Bin Laden formulates the general policies of al-Qaeda in consultation
with his shura council. The shura makes executive decisions for the group.
Subordinate to it are other committees responsible for military affairs
and the business interest of the group, as well as a fatwa committee,
which issues rulings on Islamic law, and a media group.
Once decisions on overall policy are made by
bin Laden and his closest advisers, they are relayed to the relevant committee
and then-at the appropriate moment-to lower-level members of the group.

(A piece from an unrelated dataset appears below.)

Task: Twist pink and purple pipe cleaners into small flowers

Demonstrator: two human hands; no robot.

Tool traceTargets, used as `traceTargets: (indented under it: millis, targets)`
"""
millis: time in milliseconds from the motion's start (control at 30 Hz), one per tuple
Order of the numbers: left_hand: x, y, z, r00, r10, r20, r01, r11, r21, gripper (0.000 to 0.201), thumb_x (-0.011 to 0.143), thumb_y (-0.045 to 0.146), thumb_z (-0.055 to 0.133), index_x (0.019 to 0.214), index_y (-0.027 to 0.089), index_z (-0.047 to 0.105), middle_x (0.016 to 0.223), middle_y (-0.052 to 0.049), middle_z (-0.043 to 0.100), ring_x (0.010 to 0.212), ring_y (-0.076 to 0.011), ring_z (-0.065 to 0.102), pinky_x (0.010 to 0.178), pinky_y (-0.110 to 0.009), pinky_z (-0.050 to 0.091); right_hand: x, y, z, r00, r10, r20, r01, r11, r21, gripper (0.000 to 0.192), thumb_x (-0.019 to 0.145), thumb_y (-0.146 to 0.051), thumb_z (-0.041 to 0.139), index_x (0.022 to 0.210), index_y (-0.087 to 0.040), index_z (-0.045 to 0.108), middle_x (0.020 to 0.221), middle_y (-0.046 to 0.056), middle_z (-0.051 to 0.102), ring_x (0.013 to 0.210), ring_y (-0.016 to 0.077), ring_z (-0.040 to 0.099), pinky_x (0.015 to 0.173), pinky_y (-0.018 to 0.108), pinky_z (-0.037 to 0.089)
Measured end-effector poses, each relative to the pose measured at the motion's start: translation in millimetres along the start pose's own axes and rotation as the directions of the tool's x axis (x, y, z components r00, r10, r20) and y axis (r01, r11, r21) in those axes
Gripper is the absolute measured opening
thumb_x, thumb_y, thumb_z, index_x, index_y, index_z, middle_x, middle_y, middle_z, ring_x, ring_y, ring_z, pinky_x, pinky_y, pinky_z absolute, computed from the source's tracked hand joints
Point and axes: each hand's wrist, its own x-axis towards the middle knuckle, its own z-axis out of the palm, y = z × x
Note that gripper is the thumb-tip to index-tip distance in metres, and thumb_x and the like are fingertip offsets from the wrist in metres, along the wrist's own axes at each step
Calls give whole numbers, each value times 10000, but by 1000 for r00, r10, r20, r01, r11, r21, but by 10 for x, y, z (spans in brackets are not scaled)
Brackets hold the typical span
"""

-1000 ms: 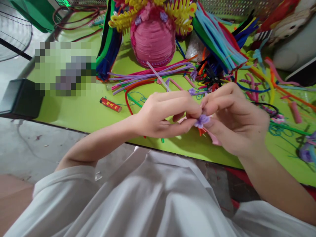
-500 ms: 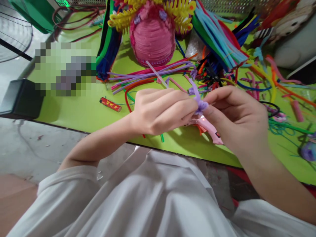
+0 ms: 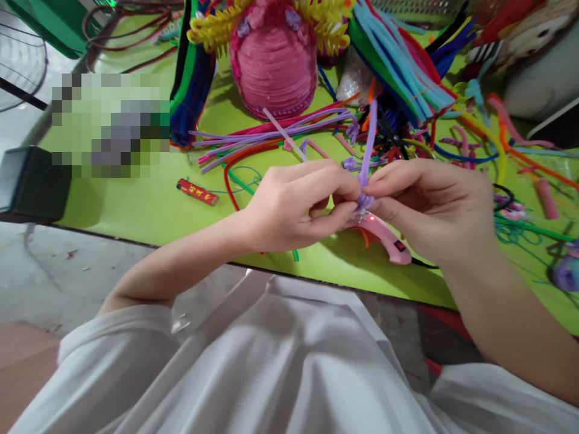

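Note:
Between both hands is a purple pipe cleaner [image 3: 369,144], bunched into a small coil at its lower end, with a long free end pointing up. My left hand [image 3: 307,202] pinches the coil from the left between thumb and forefinger. From the right, my right hand [image 3: 429,208] pinches the same coil with thumb and fingertips. Just beneath the hands lies a pink hot glue gun [image 3: 384,238] with a small red light lit; its front part is partly hidden. A clear glue stick [image 3: 283,132] slants up from behind my left hand.
Loose purple pipe cleaners [image 3: 271,135] lie behind the hands, below a pink wrapped dome [image 3: 274,69]. Bundles of coloured pipe cleaners [image 3: 398,60] stand at the back. A red lighter [image 3: 198,191] lies left, near a black box [image 3: 34,184]. Black scissors [image 3: 391,135] sit among scraps.
The purple pipe cleaner's free end has swung more upright and shows longer. My left hand has turned, bringing its thumb into view, and more of the glue gun shows.

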Motion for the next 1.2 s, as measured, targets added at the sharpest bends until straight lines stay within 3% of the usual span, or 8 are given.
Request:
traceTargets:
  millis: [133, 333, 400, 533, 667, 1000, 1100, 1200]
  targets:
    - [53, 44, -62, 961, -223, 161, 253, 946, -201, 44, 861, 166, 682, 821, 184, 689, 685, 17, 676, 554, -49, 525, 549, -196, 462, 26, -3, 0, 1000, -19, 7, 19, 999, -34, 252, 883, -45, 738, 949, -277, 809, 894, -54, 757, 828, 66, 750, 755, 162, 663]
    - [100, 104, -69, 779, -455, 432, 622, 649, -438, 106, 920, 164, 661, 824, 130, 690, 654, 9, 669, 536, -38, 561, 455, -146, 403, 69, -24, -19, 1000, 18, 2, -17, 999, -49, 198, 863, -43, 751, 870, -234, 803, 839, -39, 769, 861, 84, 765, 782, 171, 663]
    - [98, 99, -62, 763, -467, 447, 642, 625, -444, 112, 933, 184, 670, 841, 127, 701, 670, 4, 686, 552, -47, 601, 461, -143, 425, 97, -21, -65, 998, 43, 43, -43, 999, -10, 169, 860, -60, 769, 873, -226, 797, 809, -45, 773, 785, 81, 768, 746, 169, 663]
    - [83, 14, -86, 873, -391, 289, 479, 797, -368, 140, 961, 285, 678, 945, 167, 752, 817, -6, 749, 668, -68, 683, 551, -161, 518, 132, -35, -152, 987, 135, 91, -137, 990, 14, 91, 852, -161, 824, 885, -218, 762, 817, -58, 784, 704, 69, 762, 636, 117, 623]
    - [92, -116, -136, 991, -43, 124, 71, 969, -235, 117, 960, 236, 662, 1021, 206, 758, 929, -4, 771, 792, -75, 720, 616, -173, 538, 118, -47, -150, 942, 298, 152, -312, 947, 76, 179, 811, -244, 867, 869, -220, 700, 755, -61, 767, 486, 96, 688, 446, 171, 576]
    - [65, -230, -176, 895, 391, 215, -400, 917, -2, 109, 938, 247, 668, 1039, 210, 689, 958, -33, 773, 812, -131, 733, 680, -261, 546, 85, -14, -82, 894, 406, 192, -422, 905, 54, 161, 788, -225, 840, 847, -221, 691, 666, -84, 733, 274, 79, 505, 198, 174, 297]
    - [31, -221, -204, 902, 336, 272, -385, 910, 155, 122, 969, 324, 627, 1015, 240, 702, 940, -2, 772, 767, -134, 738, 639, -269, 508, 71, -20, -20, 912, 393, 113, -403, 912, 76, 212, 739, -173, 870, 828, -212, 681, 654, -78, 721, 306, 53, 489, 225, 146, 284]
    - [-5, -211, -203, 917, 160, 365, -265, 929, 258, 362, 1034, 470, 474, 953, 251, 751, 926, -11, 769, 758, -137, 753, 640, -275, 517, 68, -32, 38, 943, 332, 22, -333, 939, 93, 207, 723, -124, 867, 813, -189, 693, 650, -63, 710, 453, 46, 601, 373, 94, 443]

Many of these foot soldiers have had little or no contact with bin Laden
himself. In 1997, for instance, the media information officer for bin
Laden's Kenyan cell, who would later play a key role in the bombing of
the American embassy in Nairobi, noted in a document on his computer that
the cell's mission was to attack Americans, but added: 'We, the East Africa
cell members, do not want to know about the operations plan since we are
just implementers.' The suicide bombers in the Kenya embassy bombing were
never directly given instruction by bin Laden, and some of his followers
have not even met their hero. A case in point is Khalfan Khamis Mohamed,
a Tanzanian who helped blow up the American embassy in Tanzania in 1998.
In an interview with ABC News after that attack, bin Laden aptly summarized
his role in al-Qaeda: 'It is our job to instigate. By the Grace of God
we did that and certain people responded to this instigation.'
In short, it's fruitful to think of al-Qaeda
as a sort of multinational holding company, headquartered in Afghanistan,
under the chairmanship of bin Laden. The traditional structure of a holding
company is a core management group controlling partial or complete interests
in other companies. Holding companies are also sometimes used by criminals
to disguise their illegal activities and are often based in countries
where they can operate with little or no regulatory scrutiny. True to
form, al-Qaeda incorporates, to various degrees, subsidiary militant organizations
in Egypt, Pakistan, Bangladesh, Algeria, Libya, Yemen, Syria, and Kashmir.
Al-Qaeda's Afghan training camps have also attracted
a rainbow coalition of Jordanians, Turks, Palestinians, Iraqis, Saudis,
Sudanese, Moroccans, Omanis, Tunisians, Tanzanians, Malaysians, Bangladeshis,
Indians, Filipinos, Chechens, Uzbeks, Tajiks, Chinese Uighurs, Burmese,
Germans, Swedes, French, Arab-Americans, and African-Americans. The graduates
of those camps have gone on to export terrorism and holy war to pretty
much every corner of the world. As bin Laden himself put it: 'I would
say that the number of brothers is large, thank God, and I do not know
everyone who is with us in this organization.' Spoken like a true CEO.